Our business operations
could suffer in the event of system failure. Despite the implementation of security measures, our internal computer systems and
those of our contract research organizations, and other contractors and consultants are vulnerable to damage from computer viruses,
unauthorized access, natural disasters, terrorism, war and telecommunication and electrical failures. If such an event were to
occur and cause interruptions in our operations, it could result in a material disruption of our product development programs.

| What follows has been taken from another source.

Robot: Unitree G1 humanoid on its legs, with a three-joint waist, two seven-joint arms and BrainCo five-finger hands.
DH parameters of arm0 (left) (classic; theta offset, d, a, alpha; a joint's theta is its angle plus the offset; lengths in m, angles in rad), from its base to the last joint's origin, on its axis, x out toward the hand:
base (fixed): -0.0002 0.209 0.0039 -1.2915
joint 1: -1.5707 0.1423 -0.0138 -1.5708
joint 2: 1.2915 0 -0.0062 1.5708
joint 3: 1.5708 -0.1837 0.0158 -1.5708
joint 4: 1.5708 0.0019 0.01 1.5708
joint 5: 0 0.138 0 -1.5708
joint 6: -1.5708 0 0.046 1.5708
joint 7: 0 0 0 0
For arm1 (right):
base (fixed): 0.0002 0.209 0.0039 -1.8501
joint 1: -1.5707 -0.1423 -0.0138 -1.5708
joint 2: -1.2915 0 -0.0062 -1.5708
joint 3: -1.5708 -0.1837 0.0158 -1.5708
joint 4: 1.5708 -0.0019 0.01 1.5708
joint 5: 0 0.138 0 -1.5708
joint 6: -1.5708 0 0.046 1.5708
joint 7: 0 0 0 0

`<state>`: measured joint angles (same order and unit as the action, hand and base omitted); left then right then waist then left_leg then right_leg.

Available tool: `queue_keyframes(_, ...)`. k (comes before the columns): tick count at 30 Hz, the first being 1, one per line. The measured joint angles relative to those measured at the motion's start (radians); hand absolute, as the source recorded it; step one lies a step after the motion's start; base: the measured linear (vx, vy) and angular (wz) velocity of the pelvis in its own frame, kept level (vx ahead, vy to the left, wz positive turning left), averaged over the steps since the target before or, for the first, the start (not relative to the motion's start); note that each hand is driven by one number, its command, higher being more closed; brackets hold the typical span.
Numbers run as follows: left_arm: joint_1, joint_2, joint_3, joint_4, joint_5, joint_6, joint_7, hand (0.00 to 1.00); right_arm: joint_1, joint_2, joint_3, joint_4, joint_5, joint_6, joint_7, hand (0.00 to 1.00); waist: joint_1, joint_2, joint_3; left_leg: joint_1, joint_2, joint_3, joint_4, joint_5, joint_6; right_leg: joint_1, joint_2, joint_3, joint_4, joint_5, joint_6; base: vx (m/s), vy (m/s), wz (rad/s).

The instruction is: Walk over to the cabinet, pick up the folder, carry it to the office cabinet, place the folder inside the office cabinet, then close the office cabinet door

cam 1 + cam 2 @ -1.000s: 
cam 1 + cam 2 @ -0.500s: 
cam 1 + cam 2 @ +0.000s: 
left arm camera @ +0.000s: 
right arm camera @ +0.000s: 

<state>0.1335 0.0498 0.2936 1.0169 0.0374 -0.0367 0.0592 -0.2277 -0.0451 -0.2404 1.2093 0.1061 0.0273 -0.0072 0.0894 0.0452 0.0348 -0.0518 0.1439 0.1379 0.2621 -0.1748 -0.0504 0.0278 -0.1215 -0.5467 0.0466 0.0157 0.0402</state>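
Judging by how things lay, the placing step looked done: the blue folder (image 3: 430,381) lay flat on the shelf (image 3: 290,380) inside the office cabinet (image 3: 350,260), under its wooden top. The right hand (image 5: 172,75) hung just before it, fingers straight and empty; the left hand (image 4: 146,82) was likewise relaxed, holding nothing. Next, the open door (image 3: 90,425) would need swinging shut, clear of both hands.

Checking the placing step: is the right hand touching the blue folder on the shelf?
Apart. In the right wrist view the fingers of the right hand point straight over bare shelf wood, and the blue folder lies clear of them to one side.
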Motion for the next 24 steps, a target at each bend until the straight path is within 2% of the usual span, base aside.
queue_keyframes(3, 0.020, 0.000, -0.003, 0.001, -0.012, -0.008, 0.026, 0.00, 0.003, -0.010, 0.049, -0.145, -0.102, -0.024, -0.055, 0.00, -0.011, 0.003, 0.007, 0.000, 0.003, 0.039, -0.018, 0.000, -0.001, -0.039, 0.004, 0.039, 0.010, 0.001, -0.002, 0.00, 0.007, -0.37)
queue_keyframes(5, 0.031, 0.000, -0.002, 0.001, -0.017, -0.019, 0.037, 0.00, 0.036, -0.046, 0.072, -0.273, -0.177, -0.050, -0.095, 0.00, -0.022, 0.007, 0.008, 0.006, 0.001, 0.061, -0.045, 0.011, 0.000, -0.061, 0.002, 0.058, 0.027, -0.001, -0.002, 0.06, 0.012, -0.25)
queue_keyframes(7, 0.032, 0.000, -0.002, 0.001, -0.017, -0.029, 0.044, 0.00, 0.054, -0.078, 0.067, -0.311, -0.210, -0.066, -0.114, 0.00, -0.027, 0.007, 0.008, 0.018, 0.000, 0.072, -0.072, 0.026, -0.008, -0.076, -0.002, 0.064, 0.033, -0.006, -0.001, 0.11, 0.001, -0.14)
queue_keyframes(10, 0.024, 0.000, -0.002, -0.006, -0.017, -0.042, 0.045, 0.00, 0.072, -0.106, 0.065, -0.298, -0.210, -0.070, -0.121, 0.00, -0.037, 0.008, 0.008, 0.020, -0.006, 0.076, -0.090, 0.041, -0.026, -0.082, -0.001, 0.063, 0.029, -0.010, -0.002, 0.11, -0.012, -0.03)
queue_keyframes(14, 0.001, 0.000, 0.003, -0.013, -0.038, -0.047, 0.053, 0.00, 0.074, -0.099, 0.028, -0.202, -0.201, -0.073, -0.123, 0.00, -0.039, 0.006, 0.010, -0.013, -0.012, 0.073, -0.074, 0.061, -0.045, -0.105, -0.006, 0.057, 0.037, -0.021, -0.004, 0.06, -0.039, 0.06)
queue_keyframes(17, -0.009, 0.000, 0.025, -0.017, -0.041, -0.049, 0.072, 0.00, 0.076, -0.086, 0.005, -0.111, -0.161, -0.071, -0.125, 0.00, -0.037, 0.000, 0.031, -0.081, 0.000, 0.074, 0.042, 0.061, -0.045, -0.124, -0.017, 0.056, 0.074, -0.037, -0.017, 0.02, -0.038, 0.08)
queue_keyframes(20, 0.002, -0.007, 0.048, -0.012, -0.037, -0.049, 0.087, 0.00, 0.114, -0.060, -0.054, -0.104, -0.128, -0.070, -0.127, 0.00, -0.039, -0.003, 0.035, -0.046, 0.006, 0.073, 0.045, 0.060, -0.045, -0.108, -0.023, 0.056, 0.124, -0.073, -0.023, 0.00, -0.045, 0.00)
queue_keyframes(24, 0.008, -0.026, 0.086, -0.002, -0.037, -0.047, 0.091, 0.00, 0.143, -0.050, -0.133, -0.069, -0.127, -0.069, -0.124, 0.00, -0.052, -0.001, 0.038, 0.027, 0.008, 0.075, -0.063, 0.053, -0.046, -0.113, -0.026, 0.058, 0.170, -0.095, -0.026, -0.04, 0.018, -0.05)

For example, the loss of formulas or data from completed or ongoing or planned pre-clinical studies could result in delays in our
regulatory approval efforts and significantly increase our costs to recover or reproduce the data. To the extent that any disruption
or security breach were to result in a loss of or damage to our data or applications, or inappropriate disclosure of confidential
or proprietary information, we could incur liability and further development of our product candidates could be delayed.
Our business
plan may lead to the initiation of one or more product development programs, the discontinuation of one or more development programs,
or the execution of one or more transactions that you do not agree with or that you do not perceive as favorable to your investment.
We are pursuing
a strategy to leverage our clinical experience and expertise for the clinical development and regulatory approval of our gene therapy
product candidates. As part of our ongoing business strategy, we continue to explore potential opportunities to acquire or license
new product candidates and to collaborate on our existing products in development. We cannot be certain that our product candidates
will be successfully developed, or that the early clinical trial results of these product candidates will be predictive of future
clinical trial results. We may determine at any time that one or more of our in-licensed product candidates is not suitable for
continued development due to cost, feasibility of obtaining regulatory approvals or any other reason, and may terminate the related
license.
This business plan
requires us to be successful in a number of challenging, uncertain and risky activities, including pursuing development of our
gene therapy product candidates in indications for which we have limited or no human clinical data, designing and executing a nonclinical
and/or clinical development program for our product candidates, building internal or outsourced gene therapy capabilities, converting
early stage gene therapy research efforts into clinical development opportunities, identifying additional promising new assets
for development that are available for acquisition or in-license and that fit our strategic focus and identifying potential partners
to collaborate on our products. We may not be successful at one or more of the activities required for us to execute this business
plan. In addition, we may consider other strategic alternatives, such as mergers, acquisitions, divestitures, joint ventures, partnerships
and collaborations. We cannot be sure when or if any type of transaction will result. Even if we pursue a transaction, such transaction
may not be consistent with our stockholders’ expectations or may not ultimately be favorable for our stockholders, either
in the shorter or longer term.
Our growth prospects
and the future value of our Company are primarily dependent on the progress of our ongoing and planned development programs for
our product candidates as well as the outcome of our ongoing business development efforts and pipeline [expansion activities/progression],
together with the amount of our remaining available cash. The development of our product candidates and the outcome of our ongoing
business development efforts and pipeline [expansion activities/progression] are highly uncertain. We expect to continue to reassess
and make changes to our existing development programs and pipeline strategy. Our plans for our development programs may be affected
by the results of competitors’ clinical trials of product candidates addressing our current target indications, and our business
development efforts and pipeline [expansion activities/progression] may also be affected by the results of competitors’ ongoing
research and development efforts. We may modify, expand or terminate some or all of our development programs, clinical trials or
collaborative research programs at any time as a result of new competitive information or as the result of changes to our product
pipeline or business development strategy.
If serious
adverse events or other undesirable side effects or safety concerns attributable to our product candidates occur, they may adversely
affect or delay our clinical development and commercialization of some or all of our product candidates.
Undesirable side
effects or safety concerns caused by our product candidates could cause us or regulatory authorities to interrupt, delay or halt
our clinical trials and could result in a more restrictive label or the delay or denial of regulatory approval. Although no treatment-related
serious adverse events (“SAEs”) were observed in any clinical trials of any of our product candidates to date, if treatment-related
SAEs or other undesirable side effects or safety concerns, or unexpected characteristics attributable to our product candidates
are observed in any future clinical trials, they may adversely affect or delay our clinical development and commercialization of
the effected product candidate, and the occurrence of these events could have a material adverse effect on our business and financial
prospects. Results of our future clinical trials could reveal a high and unacceptable severity and prevalence of adverse side effects.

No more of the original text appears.